Qui s’intéresse aux faits et gestes du parlement européen – mis à part les eurodéputés eux-mêmes ? Quasiment personne, et cela vaut sans doute mieux pour cette assemblée qui siège à Strasbourg (et à Bruxelles), car l’une de ses dernières initiatives confine à l’odieux ou au grotesque. On ne sait s’il faut en pleurer ou en rire…
Réagissant à l’attaque violente et massive de l’Iran par la coalition israelo-américaine, les eurodéputés de la commission des affaires étrangères se sont mis en quête de personnalités susceptibles de gouverner le pays bombardé dès lors que les autorités de ce dernier auront été éliminées – ce qui est un but plus ou moins avoué (mais probablement inatteignable) de l’invasion étrangère.
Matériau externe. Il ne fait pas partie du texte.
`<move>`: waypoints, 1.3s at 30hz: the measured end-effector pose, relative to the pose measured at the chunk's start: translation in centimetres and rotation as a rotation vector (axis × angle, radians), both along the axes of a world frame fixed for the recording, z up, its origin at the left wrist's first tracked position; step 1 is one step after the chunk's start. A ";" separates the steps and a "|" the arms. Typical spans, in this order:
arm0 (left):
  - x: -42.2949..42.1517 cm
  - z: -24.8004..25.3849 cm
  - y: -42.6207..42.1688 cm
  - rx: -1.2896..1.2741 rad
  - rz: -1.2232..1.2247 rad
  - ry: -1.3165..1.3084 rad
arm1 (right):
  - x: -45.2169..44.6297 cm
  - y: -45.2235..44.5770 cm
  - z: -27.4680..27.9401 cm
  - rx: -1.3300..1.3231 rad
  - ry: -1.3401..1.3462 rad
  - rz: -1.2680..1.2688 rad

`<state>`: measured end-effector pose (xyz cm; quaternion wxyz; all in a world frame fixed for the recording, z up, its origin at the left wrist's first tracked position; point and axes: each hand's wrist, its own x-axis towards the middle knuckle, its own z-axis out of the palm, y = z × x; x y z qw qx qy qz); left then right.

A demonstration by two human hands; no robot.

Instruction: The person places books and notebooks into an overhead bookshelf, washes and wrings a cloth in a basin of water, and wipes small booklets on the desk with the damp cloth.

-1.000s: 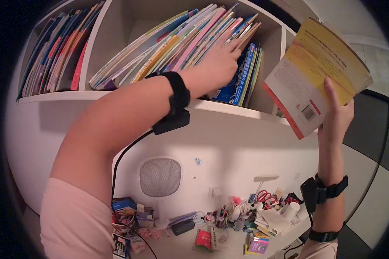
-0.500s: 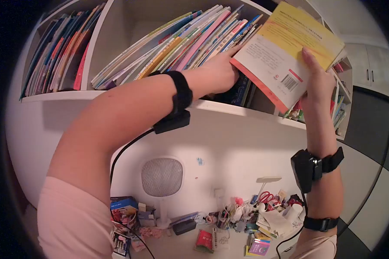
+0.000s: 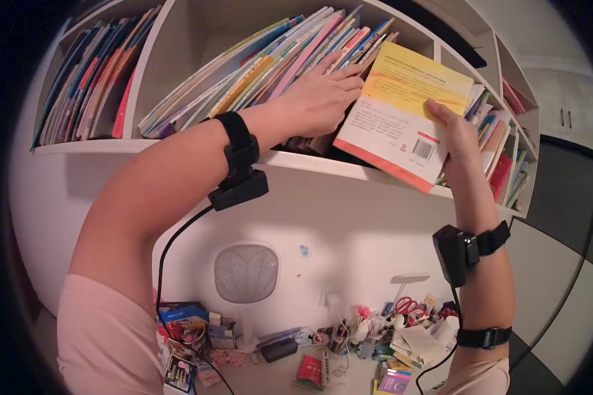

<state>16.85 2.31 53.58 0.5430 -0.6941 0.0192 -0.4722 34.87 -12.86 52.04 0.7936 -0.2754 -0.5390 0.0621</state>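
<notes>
Many slim, multicoloured paper books (image 3: 270, 72) are leaning behind and left of the left hand (image 3: 323, 99), whose spread fingers are resting against them; beside it, a rectangular yellow, white and orange paperback (image 3: 402, 118) is jutting leftward from the gripping right hand (image 3: 461, 137).

right hand (image 3: 461, 139) and yellow-white book (image 3: 402, 108): moved leftward | left hand (image 3: 319, 102): slid leftward along leaning books (image 3: 270, 69)

The book (image 3: 402, 113) bears a barcode (image 3: 422, 150) and unreadably small print (image 3: 377, 126).

Left hand (image 3: 319, 100) outstretched, fingers (image 3: 348, 70) spread — right hand (image 3: 461, 137) grips, thumb (image 3: 441, 112) in front.
</notes>
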 end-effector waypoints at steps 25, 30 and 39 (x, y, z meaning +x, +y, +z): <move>0.2 1.1 -0.1 0.026 0.035 -0.139 | -8.7 2.4 3.8 -0.341 -0.317 -0.954; 0.0 1.4 -0.7 0.030 0.051 -0.136 | -6.8 2.7 2.5 -0.257 -0.330 -0.777; -0.2 1.5 -1.5 -0.251 0.009 -0.117 | -8.2 4.3 0.7 -0.158 -0.331 -0.875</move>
Les europarlementaires voulaient établir une liste de huit personnes censées représenter « la diversité de l’opposition iranienne ». A tout seigneur, tout honneur, Reza Pahlavi, le fils du chah renversé par la révolution de 1979, figure en tête de liste. Exilé aux Etats-Unis, l’héritier monarchique n’a pas remis les pieds en Iran depuis près d’un demi-siècle. Son nom a cependant été scandé dans les manifestations de la diaspora iranienne en Europe en janvier et février de cette année, et plus marginalement dans le pays lui-même.
Surtout, il ne manque pas de soutiens au sein de l’Assemblée de Strasbourg. Ainsi, le Finlandais Sebastian Tynkkynen du groupe ECR (droite) a loué sa « visibilité et (sa) reconnaissance internationales ». La lauréate du prix Nobel de la paix Shirin Ebadi figure également parmi les personnalités sollicitées.
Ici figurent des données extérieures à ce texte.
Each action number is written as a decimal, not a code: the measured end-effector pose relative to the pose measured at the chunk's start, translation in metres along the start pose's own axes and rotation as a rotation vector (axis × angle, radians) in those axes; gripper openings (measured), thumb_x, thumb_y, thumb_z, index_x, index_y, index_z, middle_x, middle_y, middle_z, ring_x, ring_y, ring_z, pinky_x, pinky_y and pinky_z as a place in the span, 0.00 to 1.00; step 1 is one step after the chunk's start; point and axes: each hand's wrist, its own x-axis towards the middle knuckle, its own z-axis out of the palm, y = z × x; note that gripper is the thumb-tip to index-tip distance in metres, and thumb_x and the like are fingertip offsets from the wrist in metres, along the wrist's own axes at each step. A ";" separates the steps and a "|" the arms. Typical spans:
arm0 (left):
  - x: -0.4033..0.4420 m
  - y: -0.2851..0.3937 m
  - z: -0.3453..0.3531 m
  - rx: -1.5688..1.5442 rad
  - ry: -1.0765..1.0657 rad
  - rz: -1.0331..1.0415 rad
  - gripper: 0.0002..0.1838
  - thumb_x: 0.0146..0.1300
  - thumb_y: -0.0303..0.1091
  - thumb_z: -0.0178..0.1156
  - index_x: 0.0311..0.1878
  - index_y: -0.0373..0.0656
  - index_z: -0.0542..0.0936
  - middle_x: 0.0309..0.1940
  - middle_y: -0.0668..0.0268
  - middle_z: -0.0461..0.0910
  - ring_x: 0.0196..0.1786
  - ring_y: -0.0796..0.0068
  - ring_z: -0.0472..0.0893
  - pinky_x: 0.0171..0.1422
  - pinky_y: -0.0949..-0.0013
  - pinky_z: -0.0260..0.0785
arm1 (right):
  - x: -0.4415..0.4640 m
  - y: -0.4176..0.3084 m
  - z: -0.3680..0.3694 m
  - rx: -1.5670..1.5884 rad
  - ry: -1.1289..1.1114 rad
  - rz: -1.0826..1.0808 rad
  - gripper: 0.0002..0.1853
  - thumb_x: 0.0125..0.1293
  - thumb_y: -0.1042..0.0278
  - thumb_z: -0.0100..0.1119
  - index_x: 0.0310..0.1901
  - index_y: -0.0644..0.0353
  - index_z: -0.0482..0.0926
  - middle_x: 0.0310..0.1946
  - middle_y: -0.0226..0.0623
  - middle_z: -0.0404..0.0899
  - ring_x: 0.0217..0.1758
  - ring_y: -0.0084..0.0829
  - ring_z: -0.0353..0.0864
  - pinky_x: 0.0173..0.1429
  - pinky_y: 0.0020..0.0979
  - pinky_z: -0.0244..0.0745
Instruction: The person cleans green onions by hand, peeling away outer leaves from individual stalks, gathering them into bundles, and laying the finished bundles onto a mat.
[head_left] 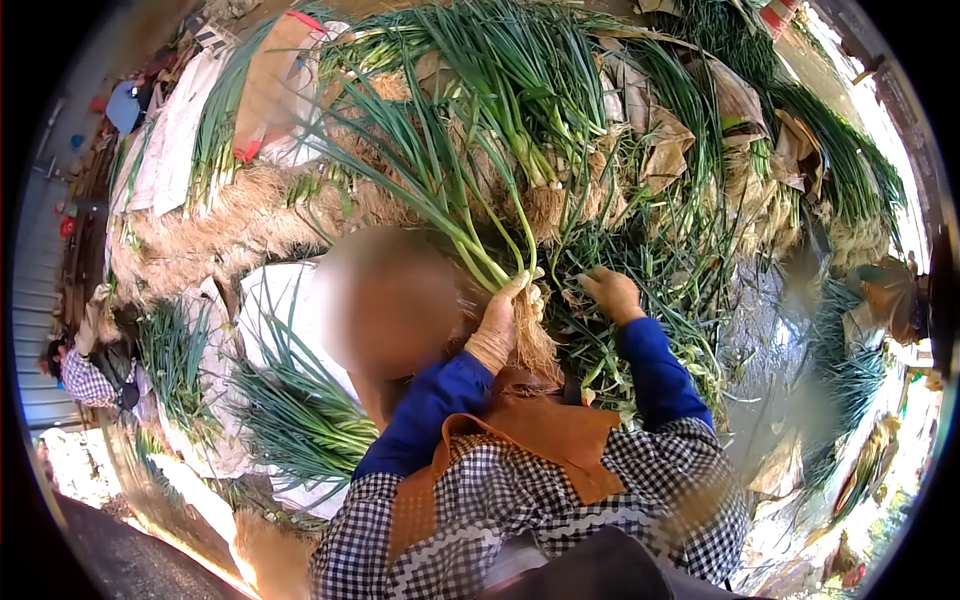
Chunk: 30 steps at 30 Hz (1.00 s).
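Note:
My left hand [502, 325] is wrapped round a small bunch of green onions [480, 240] near its white lower stems. The leaves spread up and to the left, and the pale roots [533, 345] hang below the fist. To the right, my right hand [610, 292] is held just above loose green leaves, its fingers curled; whether something thin is between them is too small to tell. Beyond my hands lies a large heap of green onions [530, 90] with thick brown roots.
A blurred round shape [390, 300] is left of my left hand. More onions [310, 420] lie on white sacking at the lower left. Loose leaves [660, 250] cover the ground at right, beside wet ground [755, 350]. Another person [90, 375] is at far left.

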 end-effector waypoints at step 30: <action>0.007 0.045 0.019 -0.037 0.232 0.322 0.05 0.64 0.32 0.55 0.41 0.44 0.74 0.29 0.70 0.72 0.35 0.71 0.75 0.42 0.68 0.70 | 0.107 -0.141 -0.095 -0.045 0.428 -0.256 0.26 0.60 0.40 0.52 0.38 0.60 0.78 0.29 0.42 0.81 0.30 0.36 0.80 0.37 0.35 0.74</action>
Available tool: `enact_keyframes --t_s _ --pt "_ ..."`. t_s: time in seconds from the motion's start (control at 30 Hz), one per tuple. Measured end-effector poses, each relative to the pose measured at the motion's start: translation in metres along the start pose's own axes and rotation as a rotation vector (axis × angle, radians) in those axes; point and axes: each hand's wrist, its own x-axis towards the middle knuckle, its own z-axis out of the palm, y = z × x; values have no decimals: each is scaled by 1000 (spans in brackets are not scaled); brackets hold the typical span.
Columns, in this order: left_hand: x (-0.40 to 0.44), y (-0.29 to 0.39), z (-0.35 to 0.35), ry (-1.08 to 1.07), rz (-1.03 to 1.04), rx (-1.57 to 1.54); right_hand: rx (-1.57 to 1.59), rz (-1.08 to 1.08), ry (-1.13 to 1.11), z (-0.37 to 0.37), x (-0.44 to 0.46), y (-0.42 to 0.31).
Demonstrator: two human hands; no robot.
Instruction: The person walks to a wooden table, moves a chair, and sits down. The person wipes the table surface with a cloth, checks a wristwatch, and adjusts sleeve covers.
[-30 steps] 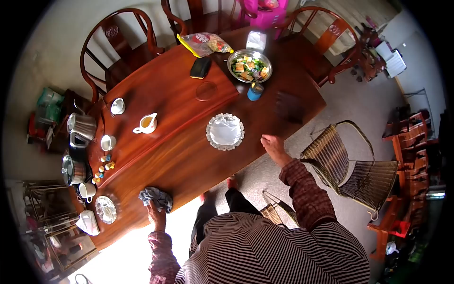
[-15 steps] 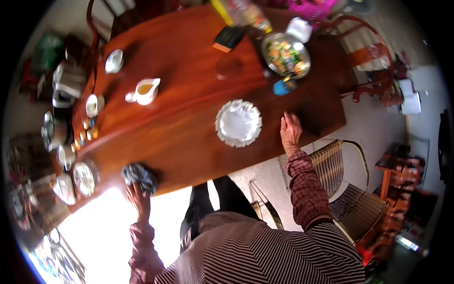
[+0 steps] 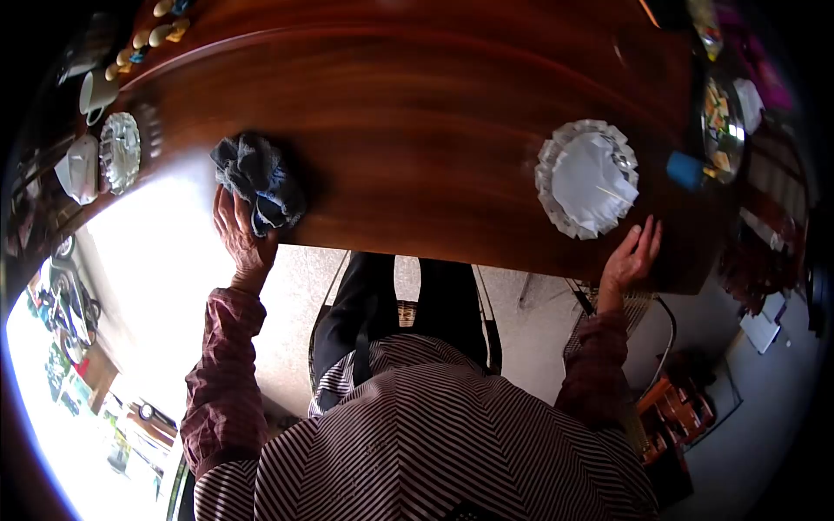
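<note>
A bunched dark grey-blue cloth (image 3: 261, 178) lies on the wooden table (image 3: 408, 156) near its front edge. My left hand (image 3: 243, 230) presses its fingers on the cloth's lower left side. On the right, my right hand (image 3: 632, 258) is at the table's edge, fingers extended and nothing seen in it. Just above and left of that hand sits a round fluted glass dish (image 3: 546, 174), lined with white material; a thin stick-like item lies in it. A gap shows between the hand and the dish.
At the left stand a white mug (image 3: 97, 94), a second fluted glass dish (image 3: 120, 153), a white container (image 3: 80, 169) and several small figures. A blue cup (image 3: 685, 170) and a metal bowl of food (image 3: 725, 126) are at the right. A woven chair (image 3: 645, 326) is below.
The view has tilted down and come closer to the table's front edge. My left hand stays on the cloth. My right hand now shows lower, beside the lined dish, its fingers more extended.
</note>
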Motion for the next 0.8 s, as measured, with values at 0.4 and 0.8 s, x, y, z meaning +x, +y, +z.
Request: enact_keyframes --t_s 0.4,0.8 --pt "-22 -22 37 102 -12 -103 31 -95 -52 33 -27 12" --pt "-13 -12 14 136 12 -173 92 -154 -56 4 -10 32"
Par ailleurs, au sein de la bulle européenne, les Moudjahidines du peuple (et le front CNRI qu’ils dirigent) comptent également des partisans. Ce mouvement, à l’origine révolutionnaire, s’était largement discrédité pendant la guerre entre l’Iran et l’Irak (1980-1988) en se rangeant du côté de ce dernier pays.
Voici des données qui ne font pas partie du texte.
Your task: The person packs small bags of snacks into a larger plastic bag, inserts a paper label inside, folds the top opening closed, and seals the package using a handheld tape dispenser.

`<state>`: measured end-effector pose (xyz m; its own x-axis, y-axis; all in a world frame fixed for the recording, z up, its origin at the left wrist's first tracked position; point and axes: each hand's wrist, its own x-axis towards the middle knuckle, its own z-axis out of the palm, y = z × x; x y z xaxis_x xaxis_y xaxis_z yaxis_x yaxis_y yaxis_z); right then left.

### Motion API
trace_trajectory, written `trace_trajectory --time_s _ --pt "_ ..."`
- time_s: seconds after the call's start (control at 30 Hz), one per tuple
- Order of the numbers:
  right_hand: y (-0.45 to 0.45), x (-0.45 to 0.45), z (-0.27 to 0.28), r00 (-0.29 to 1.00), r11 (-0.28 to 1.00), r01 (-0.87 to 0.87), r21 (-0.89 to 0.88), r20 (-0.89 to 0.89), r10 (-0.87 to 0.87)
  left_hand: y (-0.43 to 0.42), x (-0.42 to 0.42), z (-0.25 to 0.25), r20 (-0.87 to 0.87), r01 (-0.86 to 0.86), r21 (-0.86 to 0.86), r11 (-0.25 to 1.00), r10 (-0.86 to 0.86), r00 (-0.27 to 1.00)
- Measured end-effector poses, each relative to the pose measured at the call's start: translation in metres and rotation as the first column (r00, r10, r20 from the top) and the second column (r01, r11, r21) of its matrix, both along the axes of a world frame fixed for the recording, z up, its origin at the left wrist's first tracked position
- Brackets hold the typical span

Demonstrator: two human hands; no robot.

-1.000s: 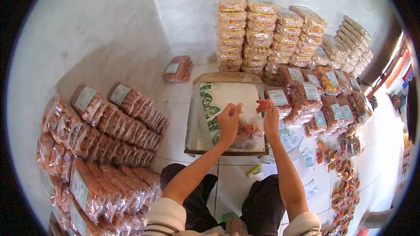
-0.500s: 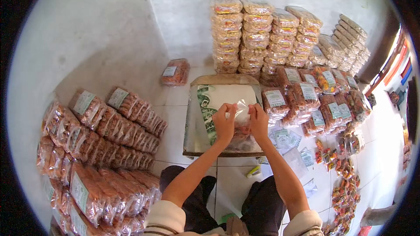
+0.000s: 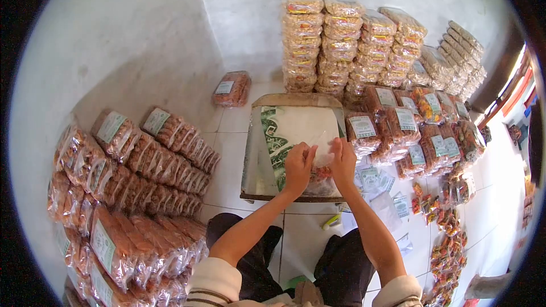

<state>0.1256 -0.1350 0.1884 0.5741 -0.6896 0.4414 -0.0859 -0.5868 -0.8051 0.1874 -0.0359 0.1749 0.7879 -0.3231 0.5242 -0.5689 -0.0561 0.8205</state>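
A clear plastic bag point(image 3: 322, 174) with reddish-brown food in its lower part rests on a low table point(image 3: 250, 162) in front of me. My left hand point(image 3: 298, 166) is closed at the bag's left side, thumb against curled fingers. On the other side, my right hand point(image 3: 342, 164) is closed at the upper right edge, its fingertips pointing up. The thin film of the bag's upper part shows between the hands. Both hands cover part of the bag. Under it lies a white sheet point(image 3: 310, 120) with a green pattern along its left side.
Stacked packs of brown food point(image 3: 142, 165) rise at the left. Tall stacks of pale snack packs point(image 3: 301, 40) stand by the wall. Labelled packs point(image 3: 404, 119) crowd the table's right side. Loose labels point(image 3: 372, 179), a yellow-green tool point(image 3: 331, 222) and small colourful packets point(image 3: 446, 256) lie on the floor.
Both hands have shifted slightly right and lower. The film raised between the fingers looks less taut and shiny now. The whole view has moved a little.
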Motion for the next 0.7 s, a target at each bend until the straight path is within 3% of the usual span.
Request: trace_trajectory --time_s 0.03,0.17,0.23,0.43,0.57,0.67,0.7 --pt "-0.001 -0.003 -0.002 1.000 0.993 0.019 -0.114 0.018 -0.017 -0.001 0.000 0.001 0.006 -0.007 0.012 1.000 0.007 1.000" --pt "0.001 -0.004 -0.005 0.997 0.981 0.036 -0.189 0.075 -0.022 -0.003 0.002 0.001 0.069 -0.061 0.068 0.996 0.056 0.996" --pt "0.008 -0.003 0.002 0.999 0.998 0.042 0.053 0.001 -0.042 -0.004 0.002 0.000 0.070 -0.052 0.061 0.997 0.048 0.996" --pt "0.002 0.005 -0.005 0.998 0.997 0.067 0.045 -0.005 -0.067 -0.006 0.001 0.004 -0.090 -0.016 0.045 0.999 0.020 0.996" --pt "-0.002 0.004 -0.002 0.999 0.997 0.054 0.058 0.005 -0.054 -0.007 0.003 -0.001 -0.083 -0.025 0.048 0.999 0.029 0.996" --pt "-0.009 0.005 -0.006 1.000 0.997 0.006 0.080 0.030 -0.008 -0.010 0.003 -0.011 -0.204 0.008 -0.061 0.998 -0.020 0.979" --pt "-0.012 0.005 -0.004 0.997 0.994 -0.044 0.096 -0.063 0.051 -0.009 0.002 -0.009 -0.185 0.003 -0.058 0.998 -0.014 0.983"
Depuis, il s’est acquis des soutiens au sein des néo-conservateurs américains. Pour sa part, l’eurodéputée allemande Hannah Neumann, du groupe des Verts, a plaidé pour une « une représentation équilibrée de la société civile et de l’opposition dans la diaspora ». Cependant, malgré le soutien de nombreux membres des Libéraux européens, cette proposition ne semblait pas devoir être retenue.
En fait, le détail de la liste importe peu. C’est plutôt la démarche qui attire l’attention : les eurodéputés renouent ainsi avec des mœurs et une époque coloniales, époque où l’on discutait tranquillement de quel roitelet ou marionnette telle ou telle colonie lointaine avait besoin.